■ Exercise instructions ■
In the material below, the lines from the one containing "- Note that" through the one containing "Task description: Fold" are to be given again exactly, ends included, and no others.

■ Input data ■
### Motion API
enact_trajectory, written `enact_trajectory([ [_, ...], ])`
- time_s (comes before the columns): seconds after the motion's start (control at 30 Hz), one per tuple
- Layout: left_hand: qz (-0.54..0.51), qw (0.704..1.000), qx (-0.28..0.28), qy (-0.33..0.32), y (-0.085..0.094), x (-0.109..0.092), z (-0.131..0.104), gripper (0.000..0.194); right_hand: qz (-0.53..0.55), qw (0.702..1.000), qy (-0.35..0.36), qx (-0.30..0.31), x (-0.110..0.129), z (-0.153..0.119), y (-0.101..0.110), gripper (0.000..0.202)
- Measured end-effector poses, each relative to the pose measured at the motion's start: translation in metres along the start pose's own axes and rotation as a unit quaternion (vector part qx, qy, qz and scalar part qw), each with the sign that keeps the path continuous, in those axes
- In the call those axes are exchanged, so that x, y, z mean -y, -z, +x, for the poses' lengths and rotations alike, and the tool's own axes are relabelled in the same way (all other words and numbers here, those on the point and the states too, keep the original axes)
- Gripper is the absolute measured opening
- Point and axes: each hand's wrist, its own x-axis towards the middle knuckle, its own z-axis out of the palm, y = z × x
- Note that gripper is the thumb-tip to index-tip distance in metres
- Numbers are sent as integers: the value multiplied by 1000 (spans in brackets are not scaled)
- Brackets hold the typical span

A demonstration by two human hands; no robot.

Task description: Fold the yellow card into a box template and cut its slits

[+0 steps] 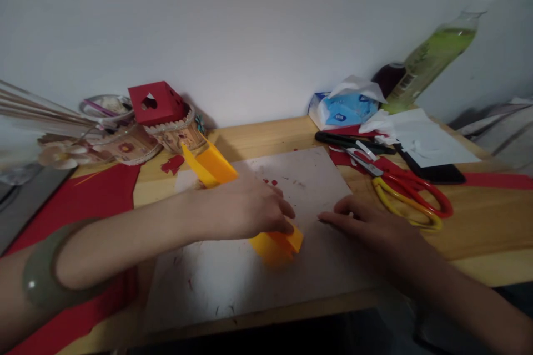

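Observation:
A folded strip of yellow-orange paper (277, 249) lies across a white board (320, 177); its far end stands up beyond my wrist. My left hand (245, 208), with a green bangle on the forearm, reaches over the strip, its fingers curled onto the near end and closed on it. The middle of the strip is hidden under that hand. My right hand (370, 227) hovers at the board's right side, fingers stretched out toward the left and apart from the paper, holding nothing. Small red paper scraps (273, 182) are scattered on the board.
Red and yellow scissors (410, 194), a black phone (433, 171), white paper (433, 136) and a blue tissue pack (350, 108) are at the right. A bottle (435, 55) leans behind. Decorated baskets (129, 141), a red paper box (156, 102) and red sheets (104, 194) occupy the left.

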Motion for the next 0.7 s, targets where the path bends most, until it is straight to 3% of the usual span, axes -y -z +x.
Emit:
enact_trajectory([
  [0.23, -96, 986, 136, 22, 4, -8, -5, 39, 45, 993, 108, -30, 9, 8, 5, 34],
  [0.47, -46, 995, 85, 16, -21, -9, -18, 35, 75, 988, 137, 13, 18, 25, 4, 37],
  [0.7, -58, 995, 71, 25, -23, -13, -24, 36, 109, 974, 198, -1, 13, 33, -13, 37],
])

■ Response to this exercise ■
- Note that gripper is the thumb-tip to index-tip distance in metres
- Numbers are sent as integers: the value multiplied by 1000 (spans in brackets are not scaled)
- Brackets hold the typical span

A demonstration by two human hands; no robot.

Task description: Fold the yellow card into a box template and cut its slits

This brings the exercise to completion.